Am Ende des Jahres 2017 lebten rund 1,7 Mio. Schutzsuchende in Deutschland. Sie flüchteten aus ihren jeweiligen Heimatländern und fanden in Deutschland zunächst einen sicheren Hafen. Diese absolute Zahl aller Flüchtlinge erscheint abstrakt und ist schwer fassbar. Jedoch steht hinter jedem Einzelnen eine individuelle Geschichte: Fluchtgrund, Fluchtwege und ihre Gefahren, erste Eindrücke bei der Ankunft in Deutschland.

Der Verein „Flüchtlingshilfe Geesthacht e.
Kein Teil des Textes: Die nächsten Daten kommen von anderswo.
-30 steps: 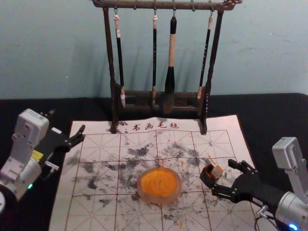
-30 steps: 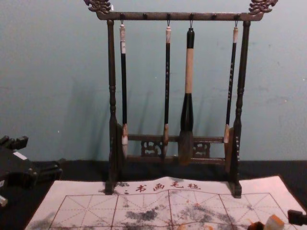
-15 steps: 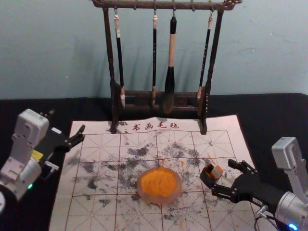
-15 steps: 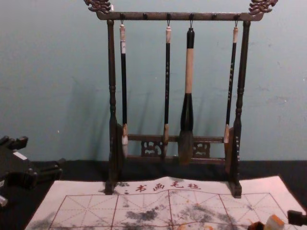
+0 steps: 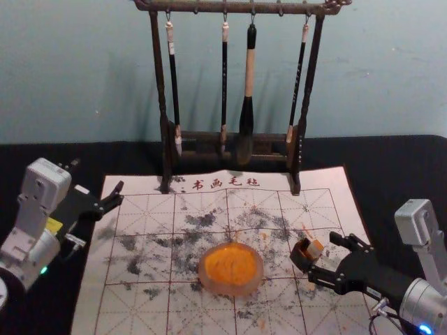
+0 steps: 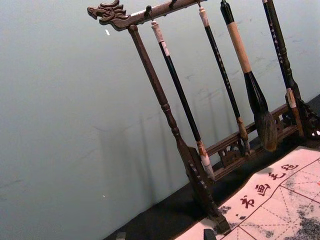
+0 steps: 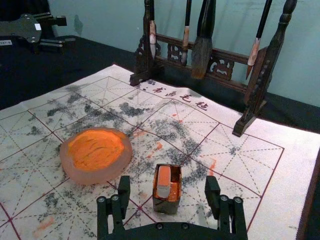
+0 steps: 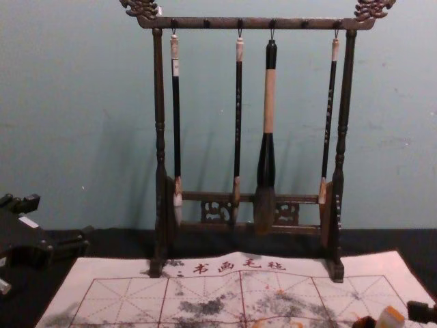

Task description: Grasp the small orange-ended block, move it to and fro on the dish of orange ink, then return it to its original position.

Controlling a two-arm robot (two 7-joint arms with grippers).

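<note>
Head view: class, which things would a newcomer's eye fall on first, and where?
Bright orange ink in a round dish, low in the view's middle on a gridded mat, draws the eye first. Behind it stands a dark rack with four hanging brushes. Toward the right, the open right tool faces an orange-ended block in a dark box.

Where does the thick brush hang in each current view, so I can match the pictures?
Head view: thick brush, third from left, in the upper half.
Left wrist view: thick brush, between two slim brushes.
Right wrist view: thick brush, between slim brushes, beyond the dish.
Chest view: thick brush, third from left, right of centre.
Shared landmark: the printed characters on the mat.
</note>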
V.“ möchte einige dieser Schicksale exemplarisch beleuchten. Dafür lädt er zu einer Vortrags- und Diskussionsveranstaltung ein. Migranten, die nach Geesthacht kamen und hier Monate und Jahre verbrachten werden ihre persönlichen Geschichten erzählen. Warum sie geflohen sind, was sie erlebt haben und wie sie heute leben. Was haben sie vor der Flucht erwartet, wie sehen sie ihre Zukunft jetzt? Die jeweiligen Schicksale und Erwartungen stehen dabei im Fokus.

Die Integration ist dem Verein ein Anliegen. Sie kann leichter gelingen, wenn Einfühlungsvermögen zwischen neuen und alten Geesthachtern besteht. Diese Veranstaltung soll bei den Besuchern ein Bewusstsein schaffen, Verständnis wecken, aufklären und informieren. Musikalisch wird der Abend durch den Möllner Sänger/Songschreiber Klaus Irmscher begleitet, der Eigenkompositionen zu Gitarre und Mandola mit Humor und Tiefgang präsentiert.

 

Ort: 21502 Geesthacht, Krügersches Haus, Bergedorfer Str. 28

 

Veranstalter: Flüchtlingshilfe Geesthacht e.V.